Miré hacia dentro de mi habitación. No estaba mi padre en casa, tal vez si salía un rato y regresaba antes que él, no se daría cuenta. Le grité que aceptaba y dejé el departamento.

Obviamente, mi papá llegó primero y le tuve que explicar después de ser regañado en donde estuve. Aunque, al principio, estaba molesto, después de escuchar que había hecho un amigo se alegró por mí.

Ahora, en lugar de estar solo en casa, hice de la casa de Eduardo mi segundo hogar. Todos los días sin falta me presenté ahí para jugar, ver películas, platicar o escuchar música.

Hasta que Eduardo y su familia salieron de vacaciones, y volví a mis solitarias tardes. Sus padres me habían invitado, pero no me habían dado permiso.

Estaba aburrido. Decidido a practicar con la guitarra, decidí tomar prestado uno de los libros de mi padre, así que me escabullí en su habitación.

Mientras hojeaba una revista con partituras, encontré un bonche de cartas escondidas. No estaba el contenido de las cartas, solo eran los sobres. Todas eran escritas por Karen Sarís, mi madre. Sabía que era ella porque conocía su nombre. Noté que tenían escrita su dirección, sin pensarlo dos veces corrí a mi cuarto por una pluma y un papel y la copié.

Desistí de mi idea de tocar la guitarra y dejé todo como lo había encontrado.

Por días, atormentándome, se me aparecía esa dirección en mi sueños. Por mi mente rondaba la idea de irla a buscar y no podía borrar esa intención.

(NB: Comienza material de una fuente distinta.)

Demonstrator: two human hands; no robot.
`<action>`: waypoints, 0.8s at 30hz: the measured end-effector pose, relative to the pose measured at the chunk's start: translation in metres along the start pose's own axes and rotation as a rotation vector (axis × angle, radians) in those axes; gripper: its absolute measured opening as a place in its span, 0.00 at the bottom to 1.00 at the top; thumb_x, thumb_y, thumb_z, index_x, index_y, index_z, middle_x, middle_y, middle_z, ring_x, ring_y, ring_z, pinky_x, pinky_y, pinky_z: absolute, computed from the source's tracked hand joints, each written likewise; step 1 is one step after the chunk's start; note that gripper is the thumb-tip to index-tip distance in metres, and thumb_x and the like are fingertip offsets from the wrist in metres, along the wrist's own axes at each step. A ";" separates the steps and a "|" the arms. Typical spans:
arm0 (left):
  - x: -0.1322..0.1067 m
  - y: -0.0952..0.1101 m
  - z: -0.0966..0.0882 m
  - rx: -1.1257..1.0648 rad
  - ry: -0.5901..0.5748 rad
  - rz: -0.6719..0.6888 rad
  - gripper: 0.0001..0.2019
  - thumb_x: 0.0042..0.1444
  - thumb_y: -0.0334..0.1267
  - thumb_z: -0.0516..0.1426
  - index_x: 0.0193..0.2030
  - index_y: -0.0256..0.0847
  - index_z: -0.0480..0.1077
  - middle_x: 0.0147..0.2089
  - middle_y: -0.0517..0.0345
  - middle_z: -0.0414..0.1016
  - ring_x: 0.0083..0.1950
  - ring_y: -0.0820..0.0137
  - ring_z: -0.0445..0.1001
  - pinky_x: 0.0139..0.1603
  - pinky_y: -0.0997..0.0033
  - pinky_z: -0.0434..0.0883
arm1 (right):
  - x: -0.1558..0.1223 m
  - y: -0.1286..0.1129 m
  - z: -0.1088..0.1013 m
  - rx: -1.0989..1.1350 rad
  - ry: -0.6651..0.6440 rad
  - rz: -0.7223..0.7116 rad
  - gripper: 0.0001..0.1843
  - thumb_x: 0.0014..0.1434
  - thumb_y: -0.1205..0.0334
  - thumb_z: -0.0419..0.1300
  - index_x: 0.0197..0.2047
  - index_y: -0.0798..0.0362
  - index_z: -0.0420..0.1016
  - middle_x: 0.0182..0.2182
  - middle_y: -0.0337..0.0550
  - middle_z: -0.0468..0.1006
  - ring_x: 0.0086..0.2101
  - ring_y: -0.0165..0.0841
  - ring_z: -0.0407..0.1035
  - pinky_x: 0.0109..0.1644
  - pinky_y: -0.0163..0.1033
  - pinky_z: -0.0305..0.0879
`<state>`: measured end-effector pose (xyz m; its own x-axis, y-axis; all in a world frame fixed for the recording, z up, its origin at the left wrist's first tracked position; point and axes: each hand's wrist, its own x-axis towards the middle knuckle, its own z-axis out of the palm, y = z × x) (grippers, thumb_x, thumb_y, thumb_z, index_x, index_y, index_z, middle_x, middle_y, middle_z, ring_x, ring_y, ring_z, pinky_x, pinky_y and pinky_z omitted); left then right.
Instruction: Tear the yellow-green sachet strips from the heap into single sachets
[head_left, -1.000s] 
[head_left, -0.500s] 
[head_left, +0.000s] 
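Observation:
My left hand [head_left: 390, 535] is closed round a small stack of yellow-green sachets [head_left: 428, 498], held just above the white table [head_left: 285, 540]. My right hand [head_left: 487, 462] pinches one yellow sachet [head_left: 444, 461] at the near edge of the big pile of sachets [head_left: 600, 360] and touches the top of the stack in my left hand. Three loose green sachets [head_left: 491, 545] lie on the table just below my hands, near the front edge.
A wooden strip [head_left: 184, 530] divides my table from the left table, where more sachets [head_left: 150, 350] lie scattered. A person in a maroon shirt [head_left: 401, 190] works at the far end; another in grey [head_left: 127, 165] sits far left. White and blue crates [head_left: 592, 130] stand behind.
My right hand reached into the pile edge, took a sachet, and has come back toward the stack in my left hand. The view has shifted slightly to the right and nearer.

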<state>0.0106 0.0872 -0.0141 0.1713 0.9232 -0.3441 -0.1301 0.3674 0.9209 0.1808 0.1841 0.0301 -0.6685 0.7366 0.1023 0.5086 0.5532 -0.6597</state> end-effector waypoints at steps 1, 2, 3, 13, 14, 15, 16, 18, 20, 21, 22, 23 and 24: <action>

—Creo que sé dónde está mi mamá —le comenté a Eduardo cuando regresó.

—¿Y qué vas a hacer? —preguntó después de escuchar mi hallazgo.

—Aún no lo sé. Quiero verla.

Se acostó en el suelo y se quedó en silencio mientras pensaba.

—Supongo que tienes el derecho de buscarla y preguntarle por qué te abandonó —opinó sin tacto—. Aunque también puede ser muy peligroso. ¿Qué tal que lo que descubres al verla es demasiado terrible? ¿Lo soportarías?